Work item: Using the data below, output the first line and every line after it up to and including the line containing "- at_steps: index", exactly as written and with nothing added.
─── Recorded data ───
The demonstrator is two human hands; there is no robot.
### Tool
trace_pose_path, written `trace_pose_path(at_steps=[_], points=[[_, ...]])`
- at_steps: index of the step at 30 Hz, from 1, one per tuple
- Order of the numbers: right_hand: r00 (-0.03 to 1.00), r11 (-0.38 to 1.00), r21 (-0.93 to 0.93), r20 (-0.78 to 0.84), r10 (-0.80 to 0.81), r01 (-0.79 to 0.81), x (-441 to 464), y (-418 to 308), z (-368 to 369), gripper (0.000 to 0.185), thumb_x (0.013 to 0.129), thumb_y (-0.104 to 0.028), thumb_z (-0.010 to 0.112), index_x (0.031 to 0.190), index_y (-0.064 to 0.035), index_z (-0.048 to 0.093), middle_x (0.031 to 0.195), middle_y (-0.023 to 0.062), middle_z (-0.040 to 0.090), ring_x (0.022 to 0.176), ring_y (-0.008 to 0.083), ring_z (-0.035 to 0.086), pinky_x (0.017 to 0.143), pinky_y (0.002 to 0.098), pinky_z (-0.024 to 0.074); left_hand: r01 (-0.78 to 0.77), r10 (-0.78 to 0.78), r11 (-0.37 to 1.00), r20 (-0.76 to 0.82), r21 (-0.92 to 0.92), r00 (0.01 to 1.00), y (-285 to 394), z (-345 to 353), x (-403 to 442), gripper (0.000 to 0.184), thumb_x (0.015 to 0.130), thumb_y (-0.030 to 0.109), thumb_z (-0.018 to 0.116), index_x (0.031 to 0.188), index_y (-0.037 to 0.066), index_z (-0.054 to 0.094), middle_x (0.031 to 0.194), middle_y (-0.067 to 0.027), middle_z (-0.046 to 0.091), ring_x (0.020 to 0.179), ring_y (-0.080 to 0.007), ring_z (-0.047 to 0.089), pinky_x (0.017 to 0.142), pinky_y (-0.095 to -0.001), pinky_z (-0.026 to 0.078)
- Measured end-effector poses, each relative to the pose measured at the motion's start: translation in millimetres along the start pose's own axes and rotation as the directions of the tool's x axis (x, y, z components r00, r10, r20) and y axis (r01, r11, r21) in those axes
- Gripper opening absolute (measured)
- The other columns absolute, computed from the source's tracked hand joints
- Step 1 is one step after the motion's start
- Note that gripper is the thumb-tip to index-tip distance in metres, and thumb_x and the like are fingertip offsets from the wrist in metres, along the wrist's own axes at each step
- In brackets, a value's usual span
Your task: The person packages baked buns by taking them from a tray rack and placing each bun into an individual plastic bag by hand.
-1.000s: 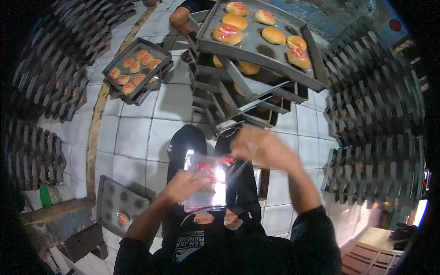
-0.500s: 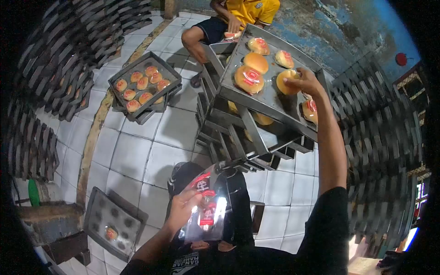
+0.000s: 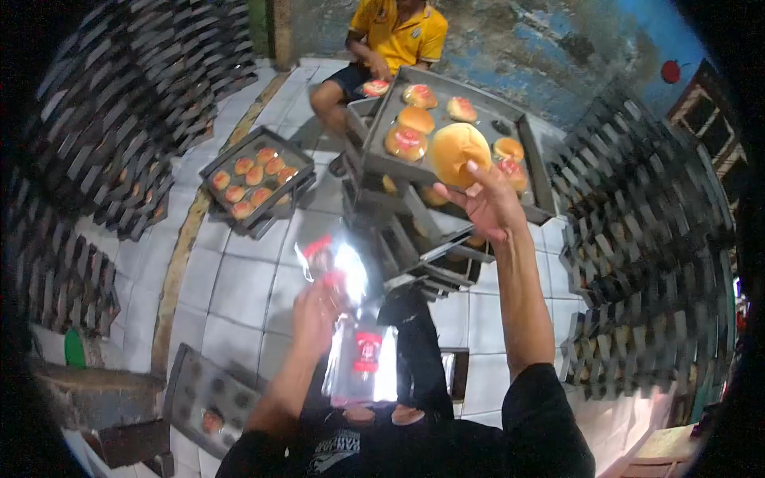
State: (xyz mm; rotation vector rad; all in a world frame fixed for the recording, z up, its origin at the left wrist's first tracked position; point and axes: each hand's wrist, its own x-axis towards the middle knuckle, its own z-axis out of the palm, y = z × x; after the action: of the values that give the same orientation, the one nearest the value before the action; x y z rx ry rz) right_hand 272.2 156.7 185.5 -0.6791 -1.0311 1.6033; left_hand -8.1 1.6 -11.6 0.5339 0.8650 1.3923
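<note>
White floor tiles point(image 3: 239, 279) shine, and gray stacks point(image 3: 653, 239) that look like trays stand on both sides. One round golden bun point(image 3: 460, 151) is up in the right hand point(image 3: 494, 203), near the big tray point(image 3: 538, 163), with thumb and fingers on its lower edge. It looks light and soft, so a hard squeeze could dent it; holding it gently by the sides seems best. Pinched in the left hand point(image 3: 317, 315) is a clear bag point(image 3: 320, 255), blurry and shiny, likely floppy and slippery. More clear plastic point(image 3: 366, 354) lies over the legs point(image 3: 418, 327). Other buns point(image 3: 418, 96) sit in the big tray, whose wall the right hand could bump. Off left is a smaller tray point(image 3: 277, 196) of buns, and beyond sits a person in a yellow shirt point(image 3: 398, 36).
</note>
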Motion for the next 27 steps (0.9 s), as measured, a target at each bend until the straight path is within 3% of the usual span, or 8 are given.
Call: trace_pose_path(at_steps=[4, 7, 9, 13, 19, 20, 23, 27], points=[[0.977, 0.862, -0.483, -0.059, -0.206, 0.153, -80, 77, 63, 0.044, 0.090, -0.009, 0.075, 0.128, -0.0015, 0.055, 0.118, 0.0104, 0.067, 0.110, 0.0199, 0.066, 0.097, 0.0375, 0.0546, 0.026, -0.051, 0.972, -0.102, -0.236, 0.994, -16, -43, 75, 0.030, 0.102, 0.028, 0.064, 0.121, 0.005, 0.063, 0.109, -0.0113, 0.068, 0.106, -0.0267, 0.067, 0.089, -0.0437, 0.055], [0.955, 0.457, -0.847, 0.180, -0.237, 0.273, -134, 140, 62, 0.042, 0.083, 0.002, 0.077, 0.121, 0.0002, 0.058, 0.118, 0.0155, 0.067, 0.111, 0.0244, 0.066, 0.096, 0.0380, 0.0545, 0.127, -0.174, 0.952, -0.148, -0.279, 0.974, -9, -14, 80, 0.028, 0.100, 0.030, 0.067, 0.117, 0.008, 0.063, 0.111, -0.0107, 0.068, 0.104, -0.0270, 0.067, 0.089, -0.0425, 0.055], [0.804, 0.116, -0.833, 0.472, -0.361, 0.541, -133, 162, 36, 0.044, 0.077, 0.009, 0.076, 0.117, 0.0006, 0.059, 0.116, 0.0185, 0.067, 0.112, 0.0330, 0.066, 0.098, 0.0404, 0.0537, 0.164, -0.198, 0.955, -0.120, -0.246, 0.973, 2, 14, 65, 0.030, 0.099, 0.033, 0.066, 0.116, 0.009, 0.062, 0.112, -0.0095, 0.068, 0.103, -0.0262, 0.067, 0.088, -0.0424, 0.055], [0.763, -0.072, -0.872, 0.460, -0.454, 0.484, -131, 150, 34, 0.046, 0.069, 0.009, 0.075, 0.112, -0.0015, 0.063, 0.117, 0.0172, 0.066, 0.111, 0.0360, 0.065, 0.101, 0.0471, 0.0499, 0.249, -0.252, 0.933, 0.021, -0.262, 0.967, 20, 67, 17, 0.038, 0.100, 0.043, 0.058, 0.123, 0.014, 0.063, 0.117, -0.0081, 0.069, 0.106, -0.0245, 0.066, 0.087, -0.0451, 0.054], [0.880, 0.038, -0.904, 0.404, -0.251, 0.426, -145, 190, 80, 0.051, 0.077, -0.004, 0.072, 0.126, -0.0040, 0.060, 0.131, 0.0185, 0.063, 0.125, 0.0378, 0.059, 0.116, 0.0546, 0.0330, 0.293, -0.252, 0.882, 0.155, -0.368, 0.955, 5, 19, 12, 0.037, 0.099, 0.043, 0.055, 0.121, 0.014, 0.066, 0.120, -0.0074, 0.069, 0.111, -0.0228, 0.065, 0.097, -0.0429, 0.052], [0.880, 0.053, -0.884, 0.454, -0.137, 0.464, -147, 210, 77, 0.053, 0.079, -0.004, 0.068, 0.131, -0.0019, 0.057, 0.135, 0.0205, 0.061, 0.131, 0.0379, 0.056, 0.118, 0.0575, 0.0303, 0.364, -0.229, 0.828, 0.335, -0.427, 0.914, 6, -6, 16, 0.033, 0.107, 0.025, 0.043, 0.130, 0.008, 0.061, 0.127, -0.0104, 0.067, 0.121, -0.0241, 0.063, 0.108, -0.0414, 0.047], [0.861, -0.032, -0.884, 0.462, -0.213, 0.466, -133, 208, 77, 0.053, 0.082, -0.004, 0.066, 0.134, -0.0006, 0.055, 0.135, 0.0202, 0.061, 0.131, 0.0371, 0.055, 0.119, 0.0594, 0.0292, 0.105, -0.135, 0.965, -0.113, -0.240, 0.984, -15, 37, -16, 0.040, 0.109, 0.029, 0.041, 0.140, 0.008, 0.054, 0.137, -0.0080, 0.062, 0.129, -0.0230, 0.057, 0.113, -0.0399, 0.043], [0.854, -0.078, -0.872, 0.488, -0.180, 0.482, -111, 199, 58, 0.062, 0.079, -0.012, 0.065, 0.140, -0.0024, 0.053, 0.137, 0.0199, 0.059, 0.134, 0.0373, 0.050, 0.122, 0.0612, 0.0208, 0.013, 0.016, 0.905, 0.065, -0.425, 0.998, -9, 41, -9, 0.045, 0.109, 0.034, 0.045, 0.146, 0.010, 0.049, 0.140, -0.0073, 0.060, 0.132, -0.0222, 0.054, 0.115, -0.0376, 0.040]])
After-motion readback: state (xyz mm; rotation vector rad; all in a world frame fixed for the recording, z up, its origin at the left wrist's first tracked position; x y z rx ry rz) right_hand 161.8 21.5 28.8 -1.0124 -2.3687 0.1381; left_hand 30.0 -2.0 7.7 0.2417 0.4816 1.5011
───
Final answer:
The demonstrator is two human hands; there is no robot.
### Tool
trace_pose_path, written `trace_pose_path(at_steps=[_], points=[[_, ...]])`
- at_steps: index of the step at 30 Hz, from 1, one per tuple

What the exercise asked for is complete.